**Records supplied**
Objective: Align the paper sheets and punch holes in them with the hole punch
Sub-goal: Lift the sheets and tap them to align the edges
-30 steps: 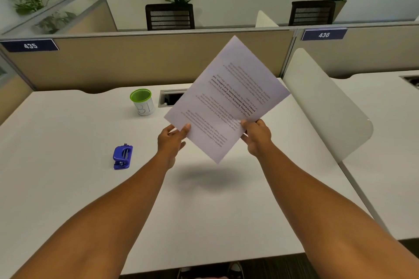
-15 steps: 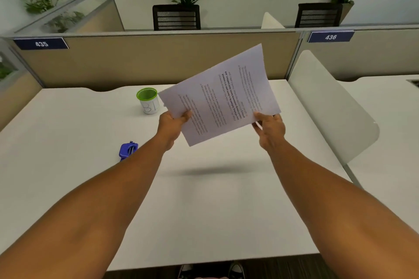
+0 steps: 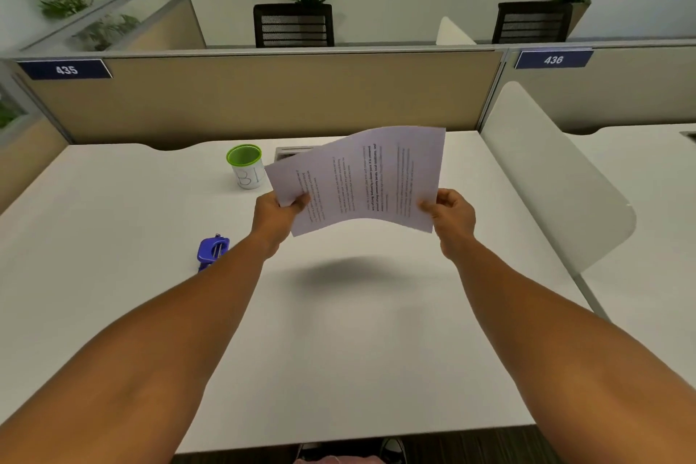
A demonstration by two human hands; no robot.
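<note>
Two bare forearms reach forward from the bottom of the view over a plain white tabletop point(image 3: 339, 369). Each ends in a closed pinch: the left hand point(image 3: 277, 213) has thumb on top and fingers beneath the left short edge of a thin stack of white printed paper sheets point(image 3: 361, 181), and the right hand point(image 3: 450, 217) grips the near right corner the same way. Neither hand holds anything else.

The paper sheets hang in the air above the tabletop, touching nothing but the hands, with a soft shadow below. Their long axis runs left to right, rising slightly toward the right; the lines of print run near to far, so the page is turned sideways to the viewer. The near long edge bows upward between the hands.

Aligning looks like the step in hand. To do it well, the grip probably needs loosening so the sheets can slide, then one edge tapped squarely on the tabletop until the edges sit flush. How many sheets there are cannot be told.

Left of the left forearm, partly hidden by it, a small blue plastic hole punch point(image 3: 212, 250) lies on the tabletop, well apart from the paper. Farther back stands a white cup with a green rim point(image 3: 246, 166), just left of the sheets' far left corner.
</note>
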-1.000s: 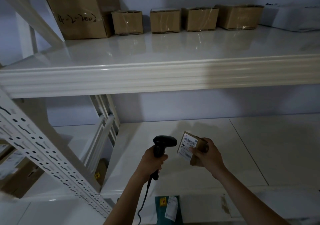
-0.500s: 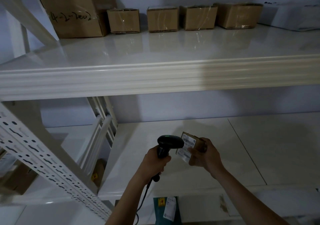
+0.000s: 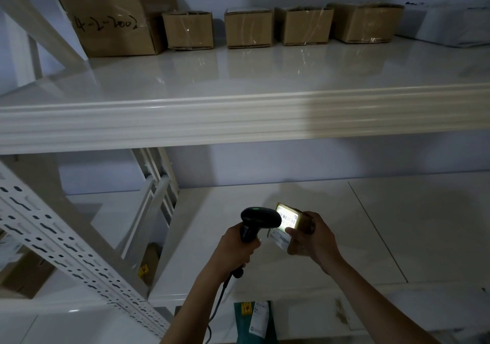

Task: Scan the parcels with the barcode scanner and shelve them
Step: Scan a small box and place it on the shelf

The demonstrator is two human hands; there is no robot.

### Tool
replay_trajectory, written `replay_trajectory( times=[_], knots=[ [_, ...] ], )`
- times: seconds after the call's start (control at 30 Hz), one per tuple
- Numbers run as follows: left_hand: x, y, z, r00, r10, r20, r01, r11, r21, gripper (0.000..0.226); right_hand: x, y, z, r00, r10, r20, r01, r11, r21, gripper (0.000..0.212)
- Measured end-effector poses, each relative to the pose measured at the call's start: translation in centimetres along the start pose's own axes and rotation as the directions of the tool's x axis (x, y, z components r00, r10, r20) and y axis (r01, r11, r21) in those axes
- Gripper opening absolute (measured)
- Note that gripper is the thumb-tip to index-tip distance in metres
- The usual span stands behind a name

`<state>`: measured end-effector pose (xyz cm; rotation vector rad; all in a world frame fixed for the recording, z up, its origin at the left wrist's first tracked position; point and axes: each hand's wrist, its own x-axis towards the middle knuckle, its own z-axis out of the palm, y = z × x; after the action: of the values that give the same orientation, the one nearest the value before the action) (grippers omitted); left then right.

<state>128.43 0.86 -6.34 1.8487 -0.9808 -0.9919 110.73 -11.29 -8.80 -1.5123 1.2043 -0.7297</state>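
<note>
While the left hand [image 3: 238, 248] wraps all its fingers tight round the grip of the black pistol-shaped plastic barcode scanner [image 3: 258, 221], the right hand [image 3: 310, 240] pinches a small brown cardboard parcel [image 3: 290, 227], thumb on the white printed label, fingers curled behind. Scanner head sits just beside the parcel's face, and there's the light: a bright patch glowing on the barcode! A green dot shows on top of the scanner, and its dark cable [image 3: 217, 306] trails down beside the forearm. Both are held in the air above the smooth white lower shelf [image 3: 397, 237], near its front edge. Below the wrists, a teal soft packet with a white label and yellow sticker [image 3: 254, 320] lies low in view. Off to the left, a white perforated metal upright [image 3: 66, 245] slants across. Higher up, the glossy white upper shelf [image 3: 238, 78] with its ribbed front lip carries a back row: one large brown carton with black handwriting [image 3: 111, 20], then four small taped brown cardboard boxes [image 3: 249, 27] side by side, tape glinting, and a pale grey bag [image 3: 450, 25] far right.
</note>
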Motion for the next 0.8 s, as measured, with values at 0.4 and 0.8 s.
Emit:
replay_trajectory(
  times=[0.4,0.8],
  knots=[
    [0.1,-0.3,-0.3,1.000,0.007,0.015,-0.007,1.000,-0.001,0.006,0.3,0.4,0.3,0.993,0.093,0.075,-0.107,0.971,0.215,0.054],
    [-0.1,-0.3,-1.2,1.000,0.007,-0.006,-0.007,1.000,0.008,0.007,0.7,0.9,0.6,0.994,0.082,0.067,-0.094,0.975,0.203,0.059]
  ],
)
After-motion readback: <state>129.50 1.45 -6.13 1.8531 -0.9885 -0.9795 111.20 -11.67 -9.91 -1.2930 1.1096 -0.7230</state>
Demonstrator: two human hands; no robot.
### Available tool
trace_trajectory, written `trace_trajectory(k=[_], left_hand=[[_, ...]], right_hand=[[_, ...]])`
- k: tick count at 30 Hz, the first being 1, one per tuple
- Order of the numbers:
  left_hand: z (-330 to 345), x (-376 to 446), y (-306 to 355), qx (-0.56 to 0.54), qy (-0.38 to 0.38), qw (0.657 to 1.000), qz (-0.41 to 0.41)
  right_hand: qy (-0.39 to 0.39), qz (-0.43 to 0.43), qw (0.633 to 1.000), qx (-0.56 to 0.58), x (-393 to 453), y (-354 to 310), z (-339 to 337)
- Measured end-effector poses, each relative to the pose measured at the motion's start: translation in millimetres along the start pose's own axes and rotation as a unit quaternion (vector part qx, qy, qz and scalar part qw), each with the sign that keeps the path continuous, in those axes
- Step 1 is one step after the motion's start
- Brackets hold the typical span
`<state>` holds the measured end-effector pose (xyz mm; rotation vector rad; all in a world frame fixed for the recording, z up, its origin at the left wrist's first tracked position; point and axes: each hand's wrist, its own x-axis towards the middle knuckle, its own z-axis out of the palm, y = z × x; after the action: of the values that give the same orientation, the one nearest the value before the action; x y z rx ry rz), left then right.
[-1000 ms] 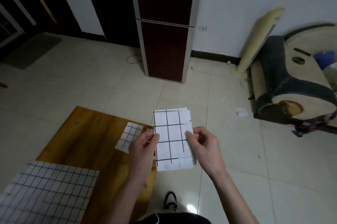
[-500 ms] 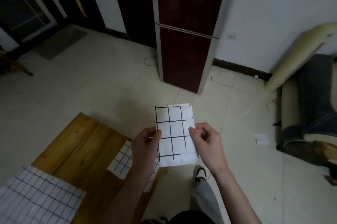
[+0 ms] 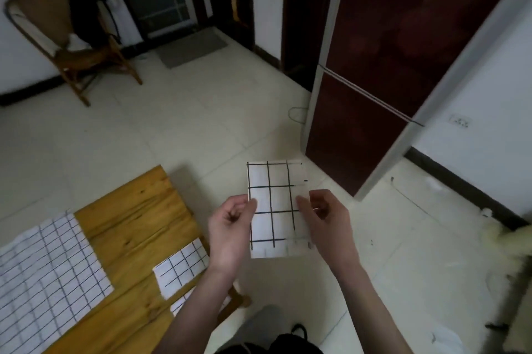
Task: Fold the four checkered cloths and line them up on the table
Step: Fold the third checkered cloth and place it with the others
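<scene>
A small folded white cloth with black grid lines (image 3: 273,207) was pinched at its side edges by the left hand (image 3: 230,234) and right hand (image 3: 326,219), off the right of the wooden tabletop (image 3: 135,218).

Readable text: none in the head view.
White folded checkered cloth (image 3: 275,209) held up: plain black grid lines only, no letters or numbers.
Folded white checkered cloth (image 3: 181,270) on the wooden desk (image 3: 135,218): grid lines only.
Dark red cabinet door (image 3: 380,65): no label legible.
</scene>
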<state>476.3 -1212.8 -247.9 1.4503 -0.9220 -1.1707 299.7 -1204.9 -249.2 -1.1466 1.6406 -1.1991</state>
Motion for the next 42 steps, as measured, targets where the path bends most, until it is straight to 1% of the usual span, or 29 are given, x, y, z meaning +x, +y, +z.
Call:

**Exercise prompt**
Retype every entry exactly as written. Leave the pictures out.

**Output below**
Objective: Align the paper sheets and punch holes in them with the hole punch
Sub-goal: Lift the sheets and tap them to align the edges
-30 steps: 
-15 steps: 
+0 steps: 
A demonstration by two human hands; no robot.
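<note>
Two bare forearms reach forward from the bottom of the view over a plain white tabletop point(image 3: 339, 369). Each ends in a closed pinch: the left hand point(image 3: 277, 213) has thumb on top and fingers beneath the left short edge of a thin stack of white printed paper sheets point(image 3: 361, 181), and the right hand point(image 3: 450, 217) grips the near right corner the same way. Neither hand holds anything else.

The paper sheets hang in the air above the tabletop, touching nothing but the hands, with a soft shadow below. Their long axis runs left to right, rising slightly toward the right; the lines of print run near to far, so the page is turned sideways to the viewer. The near long edge bows upward between the hands.

Aligning looks like the step in hand. To do it well, the grip probably needs loosening so the sheets can slide, then one edge tapped squarely on the tabletop until the edges sit flush. How many sheets there are cannot be told.

Left of the left forearm, partly hidden by it, a small blue plastic hole punch point(image 3: 212, 250) lies on the tabletop, well apart from the paper. Farther back stands a white cup with a green rim point(image 3: 246, 166), just left of the sheets' far left corner.
</note>
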-1.000s: 
-0.500s: 
+0.000s: 

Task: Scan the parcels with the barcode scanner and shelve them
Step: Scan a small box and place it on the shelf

The demonstrator is two human hands; there is no robot.

### Tool
replay_trajectory, written `replay_trajectory( times=[_], knots=[ [_, ...] ], )`
- times: seconds after the call's start (control at 30 Hz), one per tuple
- Numbers run as follows: left_hand: x, y, z, r00, r10, r20, r01, r11, r21, gripper (0.000..0.226); right_hand: x, y, z, r00, r10, r20, r01, r11, r21, gripper (0.000..0.212)
- Measured end-effector poses, each relative to the pose measured at the call's start: translation in centimetres along the start pose's own axes and rotation as the directions of the tool's x axis (x, y, z components r00, r10, r20) and y axis (r01, r11, r21) in those axes
- Gripper opening absolute (measured)
- Note that gripper is the thumb-tip to index-tip distance in metres
- The usual span stands behind a name

`<state>`: measured end-effector pose (xyz cm; rotation vector rad; all in a world frame fixed for the recording, z up, its origin at the left wrist's first tracked position; point and axes: each hand's wrist, its own x-axis towards the middle knuckle, its own z-axis out of the palm, y = z × x; after the action: of the values that give the same orientation, the one nearest the value before the action) (grippers omitted); left then right.

<state>128.43 0.86 -6.34 1.8487 -0.9808 -0.9919 110.73 -11.29 -8.80 -1.5123 1.2043 -0.7297</state>
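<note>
While the left hand [image 3: 238, 248] wraps all its fingers tight round the grip of the black pistol-shaped plastic barcode scanner [image 3: 258, 221], the right hand [image 3: 310, 240] pinches a small brown cardboard parcel [image 3: 290, 227], thumb on the white printed label, fingers curled behind. Scanner head sits just beside the parcel's face, and there's the light: a bright patch glowing on the barcode! A green dot shows on top of the scanner, and its dark cable [image 3: 217, 306] trails down beside the forearm. Both are held in the air above the smooth white lower shelf [image 3: 397, 237], near its front edge. Below the wrists, a teal soft packet with a white label and yellow sticker [image 3: 254, 320] lies low in view. Off to the left, a white perforated metal upright [image 3: 66, 245] slants across. Higher up, the glossy white upper shelf [image 3: 238, 78] with its ribbed front lip carries a back row: one large brown carton with black handwriting [image 3: 111, 20], then four small taped brown cardboard boxes [image 3: 249, 27] side by side, tape glinting, and a pale grey bag [image 3: 450, 25] far right.
</note>
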Motion for the next 0.8 s, as measured, with values at 0.4 and 0.8 s.
Emit:
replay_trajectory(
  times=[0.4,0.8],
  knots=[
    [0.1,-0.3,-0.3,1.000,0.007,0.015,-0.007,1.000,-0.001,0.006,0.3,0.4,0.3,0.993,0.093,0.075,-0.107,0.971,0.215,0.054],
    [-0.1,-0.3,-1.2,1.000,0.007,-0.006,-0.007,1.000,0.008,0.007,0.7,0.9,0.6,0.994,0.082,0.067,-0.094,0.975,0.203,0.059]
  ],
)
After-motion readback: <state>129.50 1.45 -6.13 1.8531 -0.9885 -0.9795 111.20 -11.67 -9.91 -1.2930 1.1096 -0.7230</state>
Demonstrator: two human hands; no robot.
### Available tool
trace_trajectory, written `trace_trajectory(k=[_], left_hand=[[_, ...]], right_hand=[[_, ...]])`
- k: tick count at 30 Hz, the first being 1, one per tuple
- Order of the numbers:
  left_hand: z (-330 to 345), x (-376 to 446), y (-306 to 355), qx (-0.56 to 0.54), qy (-0.38 to 0.38), qw (0.657 to 1.000), qz (-0.41 to 0.41)
  right_hand: qy (-0.39 to 0.39), qz (-0.43 to 0.43), qw (0.633 to 1.000), qx (-0.56 to 0.58), x (-393 to 453), y (-354 to 310), z (-339 to 337)
- Measured end-effector poses, each relative to the pose measured at the motion's start: translation in millimetres along the start pose's own axes and rotation as a unit quaternion (vector part qx, qy, qz and scalar part qw), each with the sign that keeps the path continuous, in those axes
- Step 1 is one step after the motion's start
- Brackets hold the typical span
`<state>` holds the measured end-effector pose (xyz mm; rotation vector rad; all in a world frame fixed for the recording, z up, its origin at the left wrist's first tracked position; point and axes: each hand's wrist, its own x-axis towards the middle knuckle, its own z-axis out of the palm, y = z × x; after the action: of the values that give the same orientation, the one nearest the value before the action; x y z rx ry rz), left then right.
[-1000 ms] 
[-500 ms] 
[+0 ms] 
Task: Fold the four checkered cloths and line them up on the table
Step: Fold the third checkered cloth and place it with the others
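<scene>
A small folded white cloth with black grid lines (image 3: 273,207) was pinched at its side edges by the left hand (image 3: 230,234) and right hand (image 3: 326,219), off the right of the wooden tabletop (image 3: 135,218).

Readable text: none in the head view.
White folded checkered cloth (image 3: 275,209) held up: plain black grid lines only, no letters or numbers.
Folded white checkered cloth (image 3: 181,270) on the wooden desk (image 3: 135,218): grid lines only.
Dark red cabinet door (image 3: 380,65): no label legible.
</scene>
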<state>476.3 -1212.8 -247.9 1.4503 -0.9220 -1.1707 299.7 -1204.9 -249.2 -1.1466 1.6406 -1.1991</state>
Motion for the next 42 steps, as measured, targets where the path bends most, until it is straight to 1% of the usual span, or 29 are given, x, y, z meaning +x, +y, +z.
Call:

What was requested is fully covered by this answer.